__Directions for this task__
Write the listing below out again exactly, though only as far as the line with "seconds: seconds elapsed", which is included.

__Data excerpt__

■ ■ ■ ■ ■

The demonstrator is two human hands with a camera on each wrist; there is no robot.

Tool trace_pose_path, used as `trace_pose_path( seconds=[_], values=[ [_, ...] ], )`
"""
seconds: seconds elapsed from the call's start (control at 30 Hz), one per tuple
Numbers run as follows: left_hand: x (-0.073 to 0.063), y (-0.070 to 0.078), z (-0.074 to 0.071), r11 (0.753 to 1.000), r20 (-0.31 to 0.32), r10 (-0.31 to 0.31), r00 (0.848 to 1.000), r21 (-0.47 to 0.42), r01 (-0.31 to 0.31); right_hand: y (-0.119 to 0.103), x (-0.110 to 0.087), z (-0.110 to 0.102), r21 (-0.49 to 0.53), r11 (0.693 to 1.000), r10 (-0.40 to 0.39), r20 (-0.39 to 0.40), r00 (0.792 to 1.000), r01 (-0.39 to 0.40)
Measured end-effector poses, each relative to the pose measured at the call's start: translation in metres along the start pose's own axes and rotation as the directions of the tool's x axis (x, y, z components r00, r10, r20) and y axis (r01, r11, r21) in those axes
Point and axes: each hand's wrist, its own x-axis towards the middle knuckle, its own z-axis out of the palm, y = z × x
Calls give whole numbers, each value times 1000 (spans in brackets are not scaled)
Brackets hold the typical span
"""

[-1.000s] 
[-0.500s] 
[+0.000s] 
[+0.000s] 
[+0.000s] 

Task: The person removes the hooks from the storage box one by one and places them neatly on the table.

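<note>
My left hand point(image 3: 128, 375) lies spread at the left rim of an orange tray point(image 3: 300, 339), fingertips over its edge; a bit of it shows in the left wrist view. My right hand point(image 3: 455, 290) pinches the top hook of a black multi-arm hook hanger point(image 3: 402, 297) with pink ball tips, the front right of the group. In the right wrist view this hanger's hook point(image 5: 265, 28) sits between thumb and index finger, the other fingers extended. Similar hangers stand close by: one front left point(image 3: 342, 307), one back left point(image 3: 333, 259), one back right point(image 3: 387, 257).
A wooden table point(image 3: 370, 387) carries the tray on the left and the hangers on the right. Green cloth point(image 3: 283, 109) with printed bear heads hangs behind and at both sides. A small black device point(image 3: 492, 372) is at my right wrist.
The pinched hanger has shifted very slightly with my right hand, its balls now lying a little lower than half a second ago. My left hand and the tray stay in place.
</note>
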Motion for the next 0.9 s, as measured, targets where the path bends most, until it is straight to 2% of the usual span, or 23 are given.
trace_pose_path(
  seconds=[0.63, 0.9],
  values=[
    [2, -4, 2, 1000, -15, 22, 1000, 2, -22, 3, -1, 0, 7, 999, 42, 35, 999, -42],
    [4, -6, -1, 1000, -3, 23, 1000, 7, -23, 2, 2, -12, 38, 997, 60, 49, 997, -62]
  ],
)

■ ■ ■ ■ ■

__Task solution__
The demonstrator is two human hands with a camera on each wrist; there is no robot.

Tool trace_pose_path, used as `trace_pose_path( seconds=[_], values=[ [_, ...] ], )`
"""
seconds: seconds elapsed from the call's start (control at 30 Hz), one per tuple

The required output has been given in full.